Roma, 27 feb. - Articolo tratto dal 'Sole 24 Ore'. Nel corso della visita preassuntiva il dipendente deve improntare il proprio comportamento a correttezza e buona fede, evitando di rendere al medico competente, nella speranza di venire assunto, dichiarazioni mendaci e gravemente reticenti in merito alla sussistenza di pregresse e/o attuali patologie.
In caso contrario, il datore di lavoro non viene messo nelle condizioni di valutare la compatibilità delle mansioni assegnate al lavoratore con il suo stato di salute e, pertanto, non può essere ritenuto responsabile dell'eventuale peggioramento di quest'ultimo.
Così ha deciso il Tribunale di Parma, con provvedimento del 7 febbraio 2014, rigettando un ricorso proposto da una dipendente che lamentava di essere stata assegnata a mansioni incompatibili con le proprie condizioni sanitarie e chiedeva, quindi, il risarcimento del conseguente danno biologico e morale. Nel caso di specie, la perizia espletata nel corso del giudizio ha evidenziato che la malattia sottaciuta dalla ricorrente durante la visita preassuntiva e della cui insorgenza la stessa riteneva responsabile il datore di lavoro (fibrosi cistica) era, invece, genetica.
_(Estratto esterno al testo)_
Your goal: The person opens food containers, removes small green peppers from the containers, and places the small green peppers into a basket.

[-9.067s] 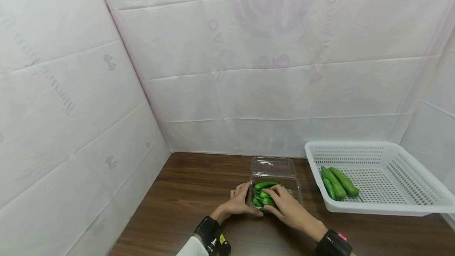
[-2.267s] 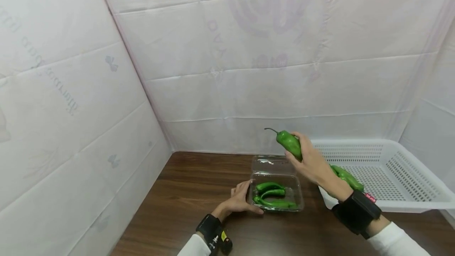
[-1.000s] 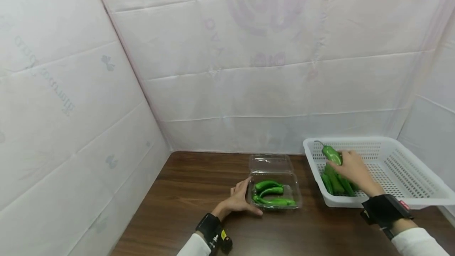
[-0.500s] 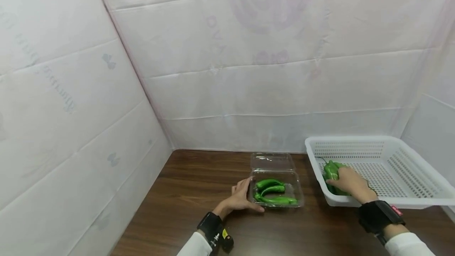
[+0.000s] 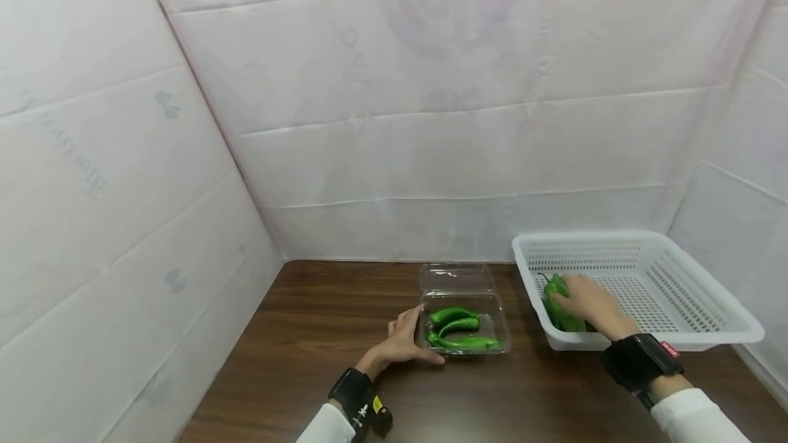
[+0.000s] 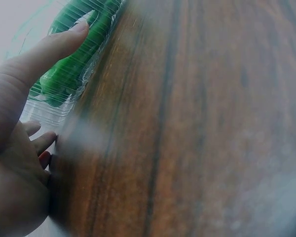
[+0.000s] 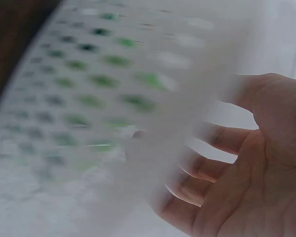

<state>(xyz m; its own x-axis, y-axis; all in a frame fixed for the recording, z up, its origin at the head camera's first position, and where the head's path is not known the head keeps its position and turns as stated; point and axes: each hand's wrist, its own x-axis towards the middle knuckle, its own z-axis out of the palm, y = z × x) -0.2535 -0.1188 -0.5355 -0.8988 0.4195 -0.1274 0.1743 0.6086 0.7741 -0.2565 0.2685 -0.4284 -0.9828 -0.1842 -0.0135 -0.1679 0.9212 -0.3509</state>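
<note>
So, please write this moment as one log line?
left hand: touches clamshell, three peppers inside | right hand: open in basket, over peppers | table: wood

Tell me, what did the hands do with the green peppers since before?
The right hand lifted a pepper out of the clear box, carried it rightward and lowered it into the white basket, fingers now loosened. The left hand stayed against the box.

You face a dark wood-grain table [image 5: 320, 333] along the bottom of the frame. White sheeting with faint pink print [image 5: 431, 122] covers the walls behind, left and right. Light is even, soft.
</note>
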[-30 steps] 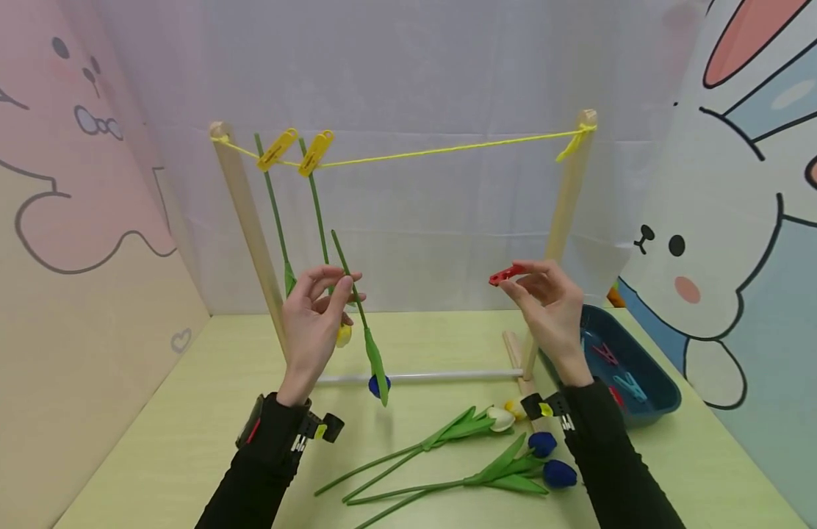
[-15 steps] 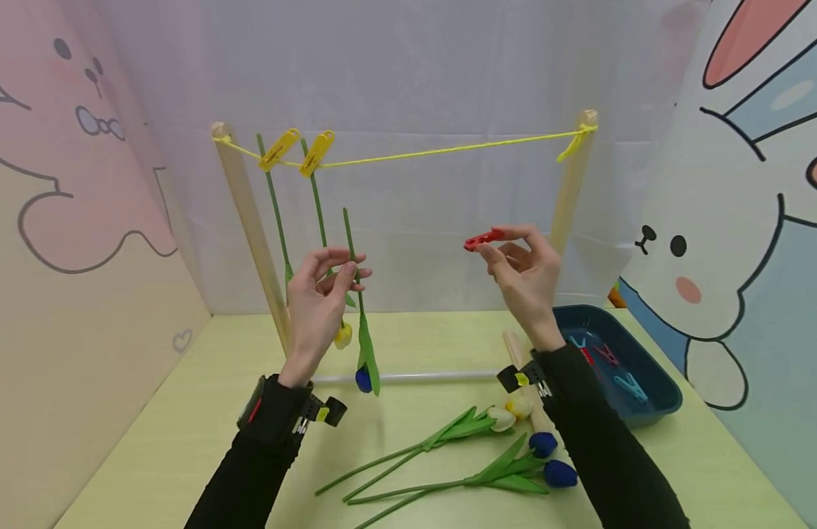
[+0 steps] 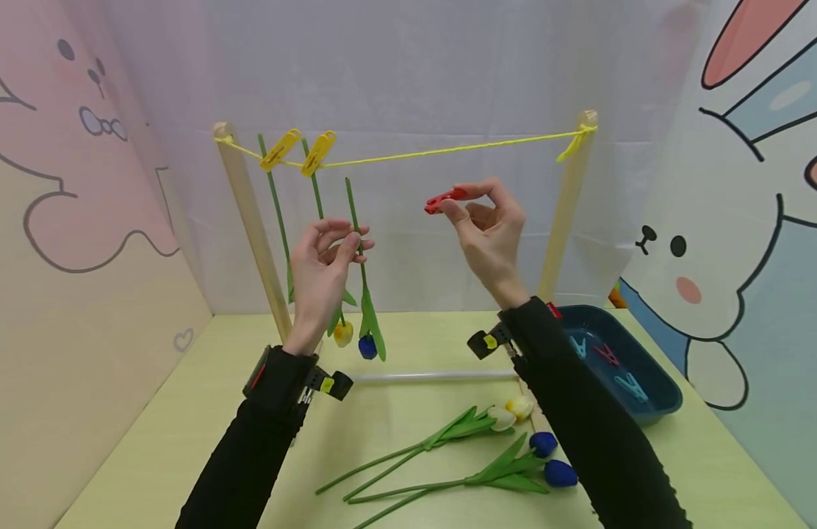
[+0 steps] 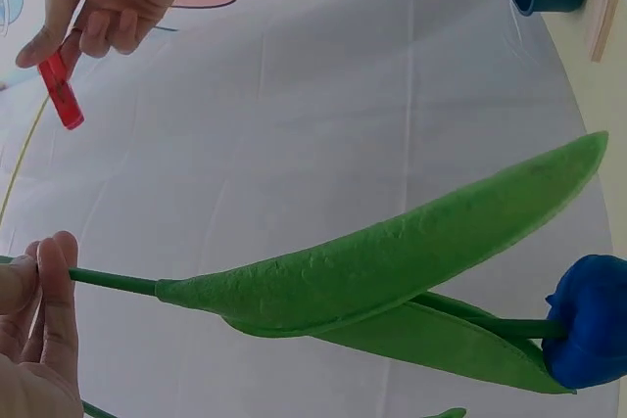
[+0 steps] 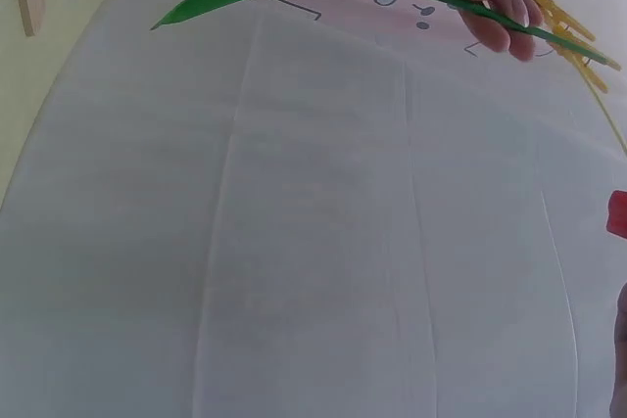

In relazione alla predetta perizia, la dipendente aveva, altresì, lamentato la pretesa violazione del principio del contraddittorio, in quanto le operazioni peritali erano state condotte dal CTU in assenza del suo CTP, in quel momento impegnato all'estero. Peraltro, il Tribunale di Parma ha ritenuto infondata anche tale doglianza, evidenziando che il CTU, nel calendarizzare le operazioni peritali, è tenuto unicamente a darne comunicazione alle parti, ma non ad assecondare le loro richieste di differimento delle medesime, salvo che dette istanze siano motivate da un legittimo impedimento, che deve, in ogni caso, essere rigorosamente documentato.